Thursday, November 29, 2012

Making the Most of Serving with Your Kids

A word of warning up front—most of this post will be plagiarized.  I read a great book this year called “Sticky Faith: Everyday Ideas to Build Lasting Faith in your Kids” by Kara Powell and Chap Clark.  It had lots of great ideas about helping our kids to own their faith before they left our nest.  There was a chapter on serving with kids/students that just resonated with me.  I may have re-worded a few things, but here is what the book said about making the most out of a serving experience with your child:

Frame it Beforehand
·         Lay the foundation of the service (Why are you doing it)
·         Talk about who they are serving
·         Ask your kids to put themselves in the place of the people being served: how do they think the homeless person they are feeding will feel?  What kinds of things would make a kid feel welcome in small group?

Process it During
·         What was your favorite part?
·         What was the hardest part?
·         What did you do well?
·         What mistakes did you make?
·         How did you see God at work?
·         How did you see others being used by God?
·         What new questions does this raise for you?

Debrief it After
·         How did God work through you?  What does that say about how God might want to work through you in your daily life?
·         How has your experience shaped your view of service and justice?  What difference might that make now?
·         What have you learned about people who are poor or different from you?  How do you want that to shape you?
·         What ideas do you have to help this be more than just a onetime experience and instead be something that impacts your life?

Ongoing Transformation
As parents, intentionally seek out ways to connect the dots from the service experience to their daily lives (i.e. having lunch with a homeless man and having lunch with a new kid at their school).  “Justice work is more likely to stick when it’s not an event, but a process.”

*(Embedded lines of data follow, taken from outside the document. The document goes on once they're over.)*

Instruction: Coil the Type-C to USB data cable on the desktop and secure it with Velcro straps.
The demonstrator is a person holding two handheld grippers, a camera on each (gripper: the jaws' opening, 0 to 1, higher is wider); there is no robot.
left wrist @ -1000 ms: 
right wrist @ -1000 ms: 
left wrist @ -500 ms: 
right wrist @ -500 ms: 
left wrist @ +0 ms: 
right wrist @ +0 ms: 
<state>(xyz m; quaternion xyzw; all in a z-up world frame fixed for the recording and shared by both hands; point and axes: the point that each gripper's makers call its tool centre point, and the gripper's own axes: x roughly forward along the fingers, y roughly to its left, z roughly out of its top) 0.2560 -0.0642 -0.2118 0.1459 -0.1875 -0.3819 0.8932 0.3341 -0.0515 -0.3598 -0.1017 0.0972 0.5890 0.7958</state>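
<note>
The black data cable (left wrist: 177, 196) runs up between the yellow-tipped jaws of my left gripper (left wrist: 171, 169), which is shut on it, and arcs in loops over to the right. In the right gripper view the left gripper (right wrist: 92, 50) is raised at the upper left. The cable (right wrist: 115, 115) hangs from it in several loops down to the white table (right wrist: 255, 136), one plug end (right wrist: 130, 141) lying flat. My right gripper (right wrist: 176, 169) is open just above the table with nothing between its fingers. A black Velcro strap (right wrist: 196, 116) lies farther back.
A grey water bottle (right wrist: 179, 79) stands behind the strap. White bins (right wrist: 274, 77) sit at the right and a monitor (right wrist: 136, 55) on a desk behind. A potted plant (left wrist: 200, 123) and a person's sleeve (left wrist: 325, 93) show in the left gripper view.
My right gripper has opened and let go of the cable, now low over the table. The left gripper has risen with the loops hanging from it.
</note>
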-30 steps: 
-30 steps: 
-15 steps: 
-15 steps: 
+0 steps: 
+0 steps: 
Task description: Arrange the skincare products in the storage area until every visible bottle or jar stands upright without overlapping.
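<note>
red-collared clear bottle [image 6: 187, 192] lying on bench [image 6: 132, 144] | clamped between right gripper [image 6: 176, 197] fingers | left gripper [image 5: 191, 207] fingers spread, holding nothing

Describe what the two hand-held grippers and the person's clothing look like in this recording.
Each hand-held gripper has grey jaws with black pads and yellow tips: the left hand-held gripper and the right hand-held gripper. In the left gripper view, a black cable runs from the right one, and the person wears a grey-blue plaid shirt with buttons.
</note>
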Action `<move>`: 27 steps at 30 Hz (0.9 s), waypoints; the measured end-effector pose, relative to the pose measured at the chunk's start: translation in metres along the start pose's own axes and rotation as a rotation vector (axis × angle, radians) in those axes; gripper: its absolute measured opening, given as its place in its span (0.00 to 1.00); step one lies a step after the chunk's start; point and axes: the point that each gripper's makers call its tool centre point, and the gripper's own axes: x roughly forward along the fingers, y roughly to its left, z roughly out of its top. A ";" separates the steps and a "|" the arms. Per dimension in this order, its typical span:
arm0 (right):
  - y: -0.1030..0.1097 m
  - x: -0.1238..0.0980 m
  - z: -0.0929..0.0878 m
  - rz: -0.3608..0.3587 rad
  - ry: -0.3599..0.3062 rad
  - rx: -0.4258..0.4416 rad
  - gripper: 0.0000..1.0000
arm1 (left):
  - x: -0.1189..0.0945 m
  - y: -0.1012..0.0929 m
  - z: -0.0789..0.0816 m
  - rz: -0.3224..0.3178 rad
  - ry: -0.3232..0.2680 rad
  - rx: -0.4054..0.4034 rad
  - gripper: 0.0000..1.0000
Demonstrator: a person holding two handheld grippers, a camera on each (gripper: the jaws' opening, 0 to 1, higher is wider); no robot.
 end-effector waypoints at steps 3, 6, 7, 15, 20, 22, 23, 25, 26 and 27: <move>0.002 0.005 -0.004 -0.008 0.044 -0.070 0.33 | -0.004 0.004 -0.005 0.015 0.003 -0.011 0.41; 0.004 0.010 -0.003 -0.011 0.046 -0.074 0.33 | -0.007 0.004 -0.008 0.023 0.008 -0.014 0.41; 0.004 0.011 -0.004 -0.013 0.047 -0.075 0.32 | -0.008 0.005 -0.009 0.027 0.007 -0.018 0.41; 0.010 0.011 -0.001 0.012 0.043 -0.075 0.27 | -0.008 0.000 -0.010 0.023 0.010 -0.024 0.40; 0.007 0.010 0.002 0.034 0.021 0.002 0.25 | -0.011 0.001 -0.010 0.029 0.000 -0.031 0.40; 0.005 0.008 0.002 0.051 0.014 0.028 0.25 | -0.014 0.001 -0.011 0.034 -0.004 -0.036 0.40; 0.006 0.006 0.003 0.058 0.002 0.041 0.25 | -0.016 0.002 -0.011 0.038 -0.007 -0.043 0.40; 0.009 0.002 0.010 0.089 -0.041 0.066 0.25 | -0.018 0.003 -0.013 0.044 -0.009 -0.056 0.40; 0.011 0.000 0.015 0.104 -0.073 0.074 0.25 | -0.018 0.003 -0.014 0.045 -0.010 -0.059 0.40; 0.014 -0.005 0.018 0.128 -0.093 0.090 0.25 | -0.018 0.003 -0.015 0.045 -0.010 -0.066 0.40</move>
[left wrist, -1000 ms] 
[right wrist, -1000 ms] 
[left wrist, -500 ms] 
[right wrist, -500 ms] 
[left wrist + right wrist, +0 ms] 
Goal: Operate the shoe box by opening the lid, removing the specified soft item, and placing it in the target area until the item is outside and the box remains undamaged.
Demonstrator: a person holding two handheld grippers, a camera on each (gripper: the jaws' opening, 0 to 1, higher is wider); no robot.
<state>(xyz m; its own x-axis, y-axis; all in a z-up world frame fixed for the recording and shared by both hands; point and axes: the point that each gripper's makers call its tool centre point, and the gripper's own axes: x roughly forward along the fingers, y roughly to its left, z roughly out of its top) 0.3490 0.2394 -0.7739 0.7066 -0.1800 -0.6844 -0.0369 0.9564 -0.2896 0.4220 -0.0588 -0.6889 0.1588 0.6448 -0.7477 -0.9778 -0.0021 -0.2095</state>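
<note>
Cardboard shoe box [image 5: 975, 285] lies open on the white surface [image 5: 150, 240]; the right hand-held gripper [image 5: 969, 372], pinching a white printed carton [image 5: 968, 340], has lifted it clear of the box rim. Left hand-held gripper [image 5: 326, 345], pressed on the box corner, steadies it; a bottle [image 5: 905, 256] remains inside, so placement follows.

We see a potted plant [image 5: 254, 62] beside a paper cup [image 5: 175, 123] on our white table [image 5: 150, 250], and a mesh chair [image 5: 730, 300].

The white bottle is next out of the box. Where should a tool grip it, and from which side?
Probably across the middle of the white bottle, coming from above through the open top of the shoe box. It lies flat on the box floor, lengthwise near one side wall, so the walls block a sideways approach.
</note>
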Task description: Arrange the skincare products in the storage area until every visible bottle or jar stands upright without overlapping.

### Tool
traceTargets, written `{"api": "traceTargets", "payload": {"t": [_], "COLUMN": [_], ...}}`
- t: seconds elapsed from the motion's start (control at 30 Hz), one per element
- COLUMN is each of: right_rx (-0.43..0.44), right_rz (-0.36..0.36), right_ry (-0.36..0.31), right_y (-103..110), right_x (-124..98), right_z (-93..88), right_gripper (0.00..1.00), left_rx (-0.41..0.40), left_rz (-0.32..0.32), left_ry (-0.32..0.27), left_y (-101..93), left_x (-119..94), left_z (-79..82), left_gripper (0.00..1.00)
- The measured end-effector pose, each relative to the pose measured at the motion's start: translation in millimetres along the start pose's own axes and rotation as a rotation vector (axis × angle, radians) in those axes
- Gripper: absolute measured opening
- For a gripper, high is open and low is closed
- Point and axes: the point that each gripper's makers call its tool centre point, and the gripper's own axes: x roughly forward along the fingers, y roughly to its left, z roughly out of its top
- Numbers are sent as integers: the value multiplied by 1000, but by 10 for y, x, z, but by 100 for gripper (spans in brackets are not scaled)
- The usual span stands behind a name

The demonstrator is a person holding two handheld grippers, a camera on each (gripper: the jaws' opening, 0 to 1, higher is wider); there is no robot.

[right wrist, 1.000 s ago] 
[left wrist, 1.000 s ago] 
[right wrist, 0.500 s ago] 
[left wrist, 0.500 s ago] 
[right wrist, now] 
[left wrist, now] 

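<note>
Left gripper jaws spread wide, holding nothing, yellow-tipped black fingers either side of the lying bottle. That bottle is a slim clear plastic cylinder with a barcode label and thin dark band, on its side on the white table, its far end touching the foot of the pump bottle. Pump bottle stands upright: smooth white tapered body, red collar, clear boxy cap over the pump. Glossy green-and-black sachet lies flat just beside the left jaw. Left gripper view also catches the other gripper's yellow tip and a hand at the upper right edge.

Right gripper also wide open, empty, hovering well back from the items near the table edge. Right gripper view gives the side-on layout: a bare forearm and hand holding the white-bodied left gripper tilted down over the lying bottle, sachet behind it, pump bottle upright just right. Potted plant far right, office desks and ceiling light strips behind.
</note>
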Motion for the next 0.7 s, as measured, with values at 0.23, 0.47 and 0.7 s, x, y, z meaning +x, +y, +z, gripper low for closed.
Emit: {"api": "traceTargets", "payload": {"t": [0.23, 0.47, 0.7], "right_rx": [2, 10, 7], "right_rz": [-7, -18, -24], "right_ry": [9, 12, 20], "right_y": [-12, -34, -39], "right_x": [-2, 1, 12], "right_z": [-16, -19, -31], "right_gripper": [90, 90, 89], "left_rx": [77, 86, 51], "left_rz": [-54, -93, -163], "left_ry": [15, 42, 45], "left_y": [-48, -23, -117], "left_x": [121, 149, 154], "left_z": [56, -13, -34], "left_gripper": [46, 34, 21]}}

I haven’t implemented all of these, but I’m working on a few of them every time I serve with my girls.  It’s tricky—if they feel like I’m evaluating them or making it an object lesson,  then the experience loses its joy and becomes work.  Feel free to change up the questions to fit your family—make it work for you.  I'm finding that the more I do it, the easier it is for questions to come to mind and I don't have to look at my cheat sheet.